April 5, 2015 Stephanie Skaff
Photo: Public Domain Archive / Sidney Living Museums

Photo: Public Domain Archive / Sidney Living Museums

 

The nineteenth of May was kind to Kansas, weather-wise. Sweet Ada Fisher went out walking, digging the heels of her boots into the moist earth, wandering but not alone, never alone, always accompanied by ghosts. Ada knew ghosts and she took orders from them. Glancing right, she’d smile, tuck her ear toward the open air atop her shoulder and listen to the unnamed, the unseen, until she had a reason to move or a reason to speak. Till then she was still as a post and just as quiet.

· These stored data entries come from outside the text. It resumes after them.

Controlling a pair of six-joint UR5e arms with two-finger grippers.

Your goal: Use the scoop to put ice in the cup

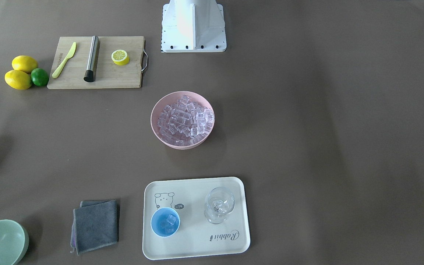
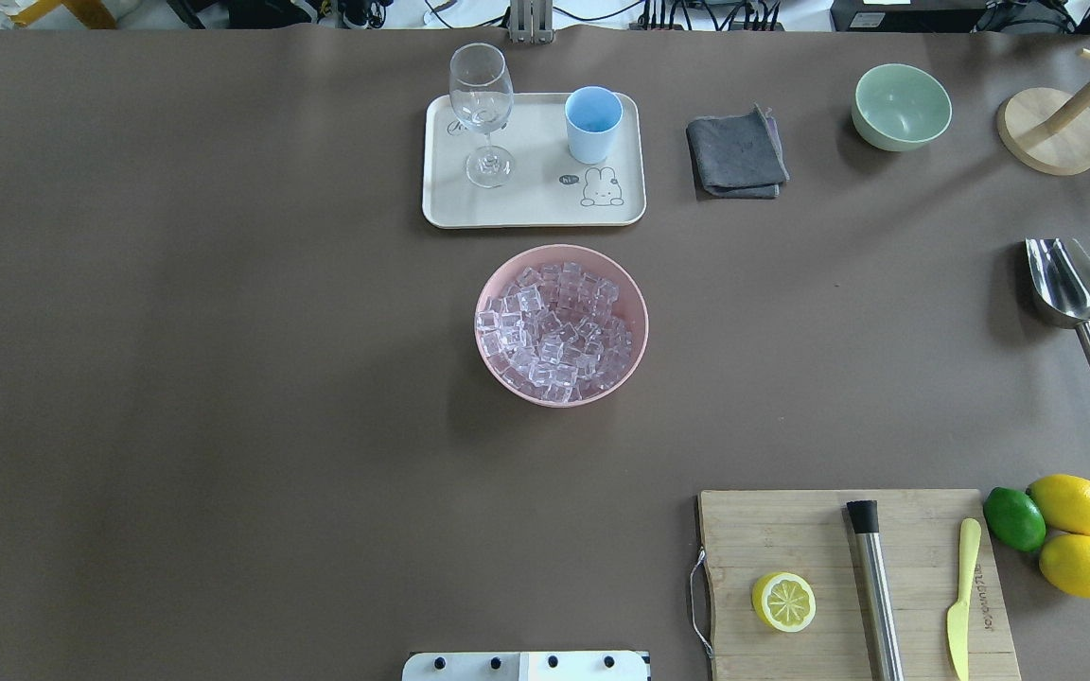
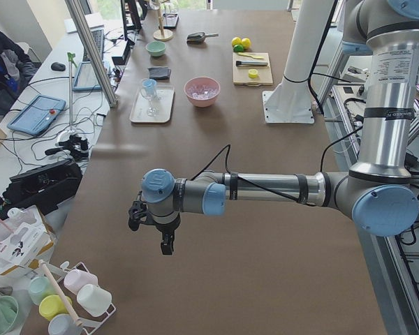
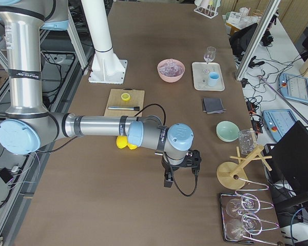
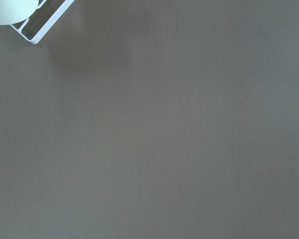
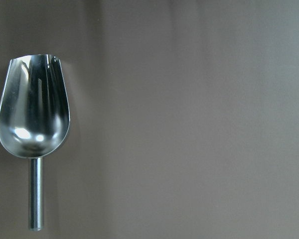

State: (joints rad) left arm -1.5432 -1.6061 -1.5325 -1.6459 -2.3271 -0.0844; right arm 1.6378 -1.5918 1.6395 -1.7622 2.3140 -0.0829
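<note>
The ice (image 2: 559, 326) fills a pink bowl (image 2: 498, 374) mid-table; it also shows in the front-facing view (image 1: 184, 119). The light-blue cup (image 2: 592, 123) stands on a cream tray (image 2: 526, 208) and holds a few ice cubes (image 1: 170, 221). The steel scoop (image 2: 1068, 284) lies empty on the table at the right, and the right wrist view looks straight down on it (image 6: 34, 119). My left gripper (image 3: 166, 244) hangs over bare table far from the bowl. My right gripper (image 4: 168, 180) hangs above the scoop's area. I cannot tell whether either is open or shut.
A clear stemmed glass (image 2: 482, 113) stands on the tray. A grey cloth (image 2: 737, 153), a pale green bowl (image 2: 901, 106) and a wooden stand (image 2: 1051, 132) lie at the back right. A cutting board (image 2: 791, 539) bears a steel cylinder (image 2: 876, 596), a half lemon (image 2: 783, 602) and a yellow knife (image 2: 961, 596).
</note>
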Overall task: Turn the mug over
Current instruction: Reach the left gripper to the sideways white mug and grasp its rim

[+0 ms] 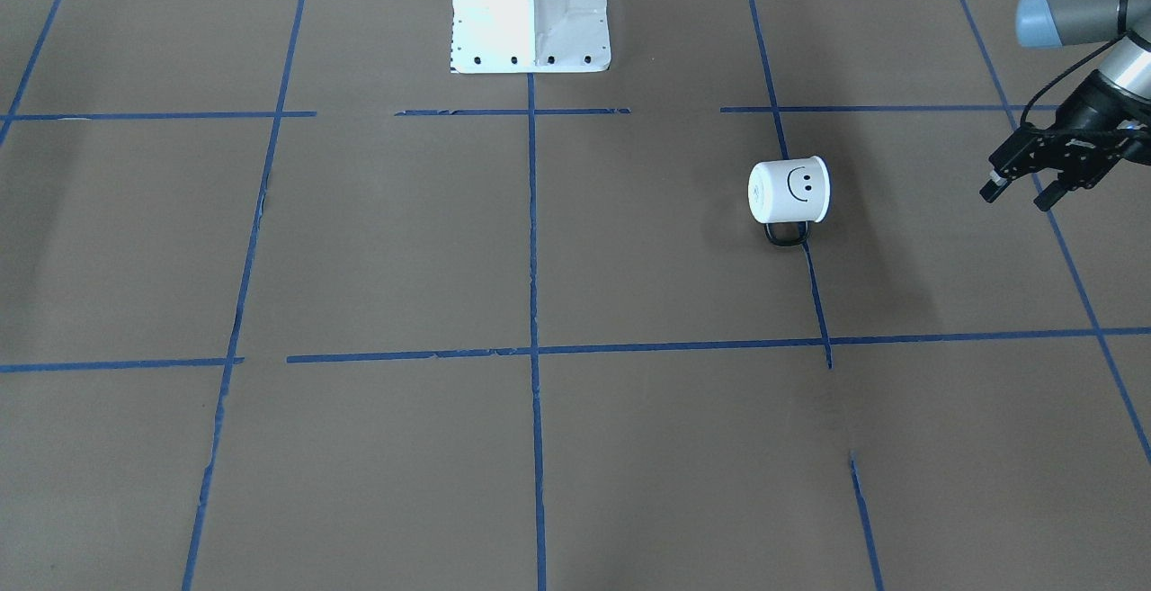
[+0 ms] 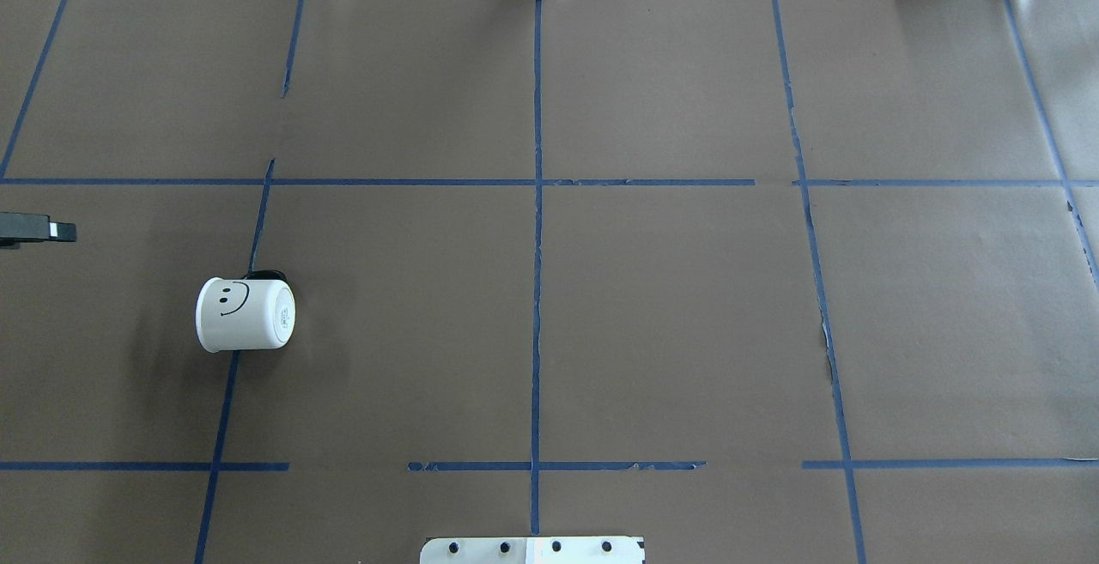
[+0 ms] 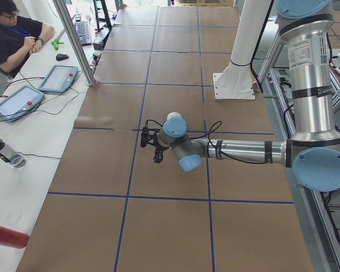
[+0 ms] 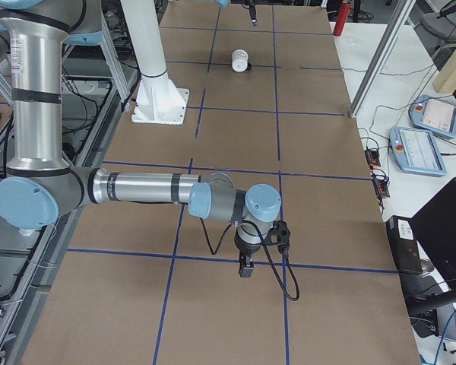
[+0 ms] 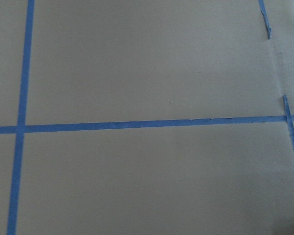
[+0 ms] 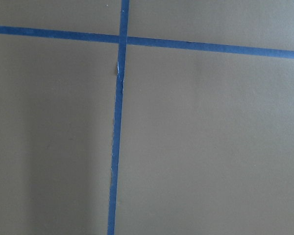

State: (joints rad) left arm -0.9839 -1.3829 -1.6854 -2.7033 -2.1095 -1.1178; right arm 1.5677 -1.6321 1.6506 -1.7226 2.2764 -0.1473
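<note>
The mug (image 1: pixel 789 198) is lying on its side on the brown surface (image 1: pixel 629 258), smiley facing up. The left claw (image 1: pixel 1016 198) is hanging well apart from the mug's mouth end, 2 fingers spread. The right claw (image 4: pixel 245 268) is sitting far from the mug, and I can't tell its state.

Front and overhead cameras face each other steeply above the table (image 1: pixel 360 258), both catching the mug (image 1: pixel 789 191).

Silver arms (image 3: pixel 309 96), blue caps (image 3: pixel 322 170), black jaws.
</note>
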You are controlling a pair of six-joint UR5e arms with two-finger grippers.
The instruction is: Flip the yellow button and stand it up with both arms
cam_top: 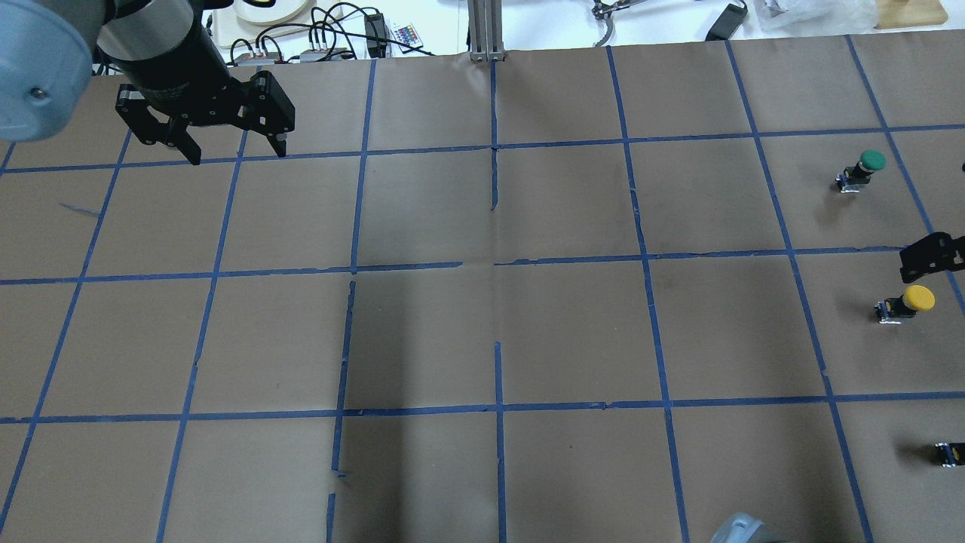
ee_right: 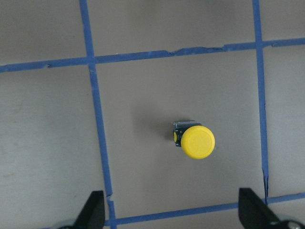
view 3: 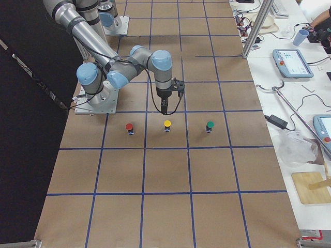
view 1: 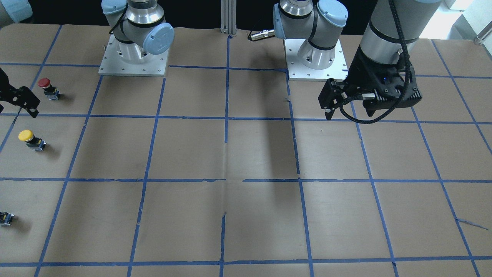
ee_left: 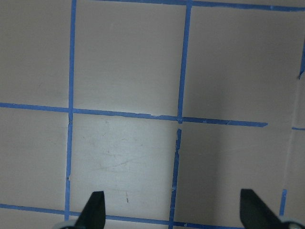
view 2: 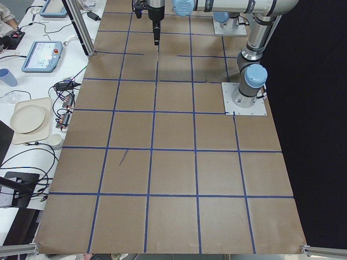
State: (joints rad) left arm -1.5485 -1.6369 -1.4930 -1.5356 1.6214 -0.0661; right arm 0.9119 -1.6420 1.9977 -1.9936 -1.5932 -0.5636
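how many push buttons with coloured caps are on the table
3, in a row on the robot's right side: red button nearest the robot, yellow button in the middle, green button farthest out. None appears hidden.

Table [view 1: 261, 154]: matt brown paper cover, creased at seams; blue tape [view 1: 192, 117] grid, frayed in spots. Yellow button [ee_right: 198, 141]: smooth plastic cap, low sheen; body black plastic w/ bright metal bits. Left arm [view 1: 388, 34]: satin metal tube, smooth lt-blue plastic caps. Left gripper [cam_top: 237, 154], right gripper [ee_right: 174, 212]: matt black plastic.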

That same day turned unkind to Ada, who had never been a mother, despite always wanting to be. Upon seeing a baby alone on a clapboard porch while out walking, she was ordered by her ghosts to seize it for her own. Ada wrapped the baby in a blanket and held it in her arms. She believed with all her might that it was her very own womb that carried this baby into being.

Only hours after she had brought the baby home and fed it cow’s milk; after she had tied a ribbon around its big toe for the baby to reach down and play with; and after Ada had rocked the baby to sleep, the Treece, Kansas police, Girl Scouts and Boy Scouts came knocking on her door, searching for the missing baby.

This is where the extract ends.